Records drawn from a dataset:
__________

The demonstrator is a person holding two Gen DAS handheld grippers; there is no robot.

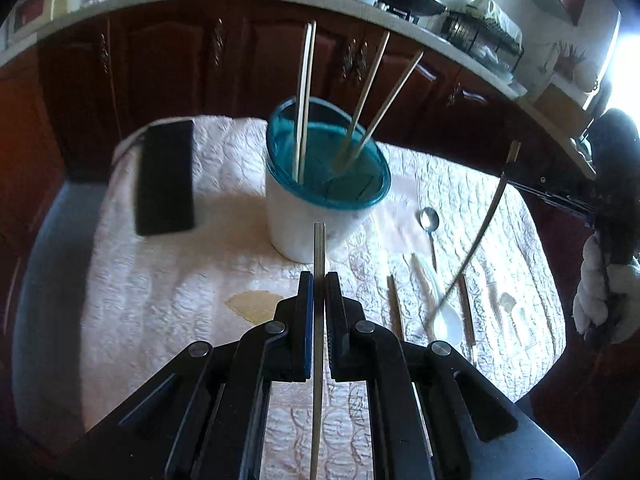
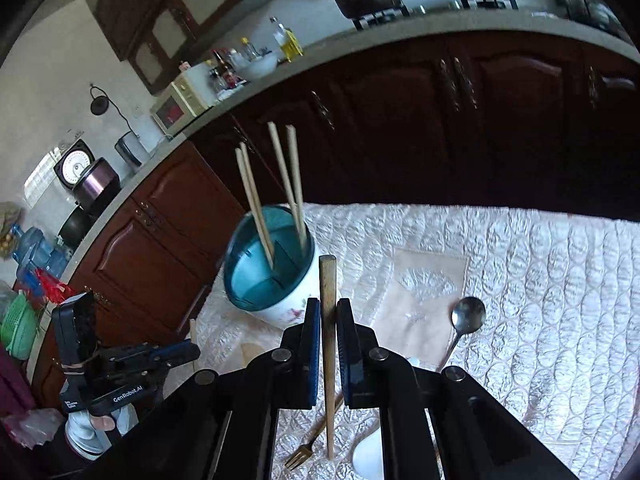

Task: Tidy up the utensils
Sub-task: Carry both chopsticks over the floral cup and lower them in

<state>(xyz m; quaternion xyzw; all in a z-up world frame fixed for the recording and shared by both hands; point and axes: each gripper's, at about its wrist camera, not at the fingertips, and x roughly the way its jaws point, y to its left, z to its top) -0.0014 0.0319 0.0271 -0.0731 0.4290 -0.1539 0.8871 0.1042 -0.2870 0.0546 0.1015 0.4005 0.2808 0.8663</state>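
Note:
A white holder with a teal rim [image 1: 324, 184] stands on the quilted cloth with several wooden chopsticks [image 1: 303, 100] upright in it; it also shows in the right wrist view [image 2: 272, 272]. My left gripper [image 1: 319, 280] is shut on a thin grey metal chopstick [image 1: 319, 248], just in front of the holder. My right gripper [image 2: 329, 308] is shut on a wooden chopstick [image 2: 328, 280], raised right of the holder; it shows in the left wrist view [image 1: 516, 152] holding that stick. A metal spoon [image 1: 429, 222] [image 2: 466, 318], a white spoon [image 1: 444, 320], loose chopsticks [image 1: 394, 304] and a gold fork [image 2: 308, 446] lie on the cloth.
A black phone [image 1: 165, 178] lies left of the holder. The cloth-covered table [image 2: 540, 280] stands before dark wood cabinets [image 1: 240, 60] and a cluttered counter [image 2: 224, 80]. The left gripper unit [image 2: 100, 376] shows at lower left in the right wrist view.

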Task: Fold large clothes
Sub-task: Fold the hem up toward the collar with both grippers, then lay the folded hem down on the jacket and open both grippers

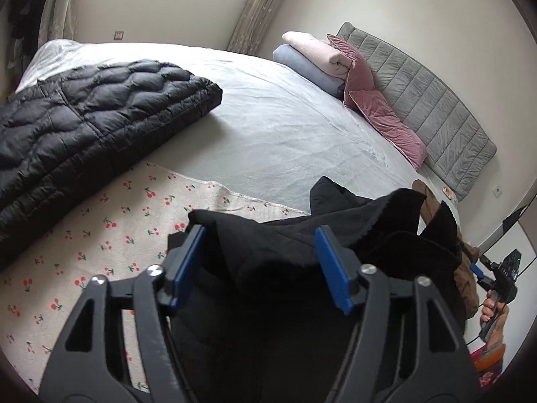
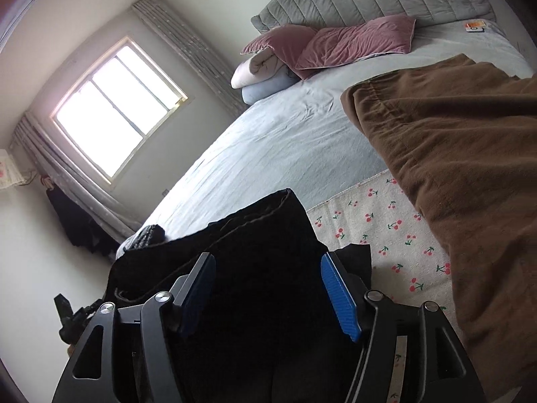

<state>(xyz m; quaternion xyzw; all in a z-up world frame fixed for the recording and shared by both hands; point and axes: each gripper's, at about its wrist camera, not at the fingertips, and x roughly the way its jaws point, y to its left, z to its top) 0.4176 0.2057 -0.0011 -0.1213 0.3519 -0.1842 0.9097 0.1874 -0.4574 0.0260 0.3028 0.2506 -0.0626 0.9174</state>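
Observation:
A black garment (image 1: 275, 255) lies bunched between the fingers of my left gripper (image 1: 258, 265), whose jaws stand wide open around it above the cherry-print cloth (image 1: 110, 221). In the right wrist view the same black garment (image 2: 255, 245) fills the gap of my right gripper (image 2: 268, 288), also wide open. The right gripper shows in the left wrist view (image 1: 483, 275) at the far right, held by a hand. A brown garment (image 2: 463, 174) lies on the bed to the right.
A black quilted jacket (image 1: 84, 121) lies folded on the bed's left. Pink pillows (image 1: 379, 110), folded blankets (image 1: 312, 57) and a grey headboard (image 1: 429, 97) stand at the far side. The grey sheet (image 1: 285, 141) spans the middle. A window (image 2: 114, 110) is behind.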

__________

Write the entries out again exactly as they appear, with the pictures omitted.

◆ **RESPONSE AREA**
The demonstrator is a person holding two Gen DAS handheld grippers; there is no robot.


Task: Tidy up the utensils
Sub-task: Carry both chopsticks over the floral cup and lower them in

<state>(xyz m; quaternion xyzw; all in a z-up world frame fixed for the recording and shared by both hands; point and axes: each gripper's, at about its wrist camera, not at the fingertips, and x roughly the way its jaws point, y to its left, z to its top) -0.0014 0.0319 0.0271 -0.0731 0.4290 -0.1539 0.8871 0.1042 -0.2870 0.0546 0.1015 0.4005 0.2808 0.8663</state>
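Note:
A white holder with a teal rim [image 1: 324, 184] stands on the quilted cloth with several wooden chopsticks [image 1: 303, 100] upright in it; it also shows in the right wrist view [image 2: 272, 272]. My left gripper [image 1: 319, 280] is shut on a thin grey metal chopstick [image 1: 319, 248], just in front of the holder. My right gripper [image 2: 329, 308] is shut on a wooden chopstick [image 2: 328, 280], raised right of the holder; it shows in the left wrist view [image 1: 516, 152] holding that stick. A metal spoon [image 1: 429, 222] [image 2: 466, 318], a white spoon [image 1: 444, 320], loose chopsticks [image 1: 394, 304] and a gold fork [image 2: 308, 446] lie on the cloth.
A black phone [image 1: 165, 178] lies left of the holder. The cloth-covered table [image 2: 540, 280] stands before dark wood cabinets [image 1: 240, 60] and a cluttered counter [image 2: 224, 80]. The left gripper unit [image 2: 100, 376] shows at lower left in the right wrist view.
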
Task: Fold large clothes
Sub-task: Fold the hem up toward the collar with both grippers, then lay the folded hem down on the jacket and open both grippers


<state>(xyz m; quaternion xyzw; all in a z-up world frame fixed for the recording and shared by both hands; point and axes: each gripper's, at about its wrist camera, not at the fingertips, and x roughly the way its jaws point, y to its left, z to its top) 0.4176 0.2057 -0.0011 -0.1213 0.3519 -0.1842 0.9097 0.1874 -0.4574 0.0260 0.3028 0.2506 -0.0626 0.9174</state>
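Observation:
A black garment (image 1: 275, 255) lies bunched between the fingers of my left gripper (image 1: 258, 265), whose jaws stand wide open around it above the cherry-print cloth (image 1: 110, 221). In the right wrist view the same black garment (image 2: 255, 245) fills the gap of my right gripper (image 2: 268, 288), also wide open. The right gripper shows in the left wrist view (image 1: 483, 275) at the far right, held by a hand. A brown garment (image 2: 463, 174) lies on the bed to the right.
A black quilted jacket (image 1: 84, 121) lies folded on the bed's left. Pink pillows (image 1: 379, 110), folded blankets (image 1: 312, 57) and a grey headboard (image 1: 429, 97) stand at the far side. The grey sheet (image 1: 285, 141) spans the middle. A window (image 2: 114, 110) is behind.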

There is nothing else to this exercise.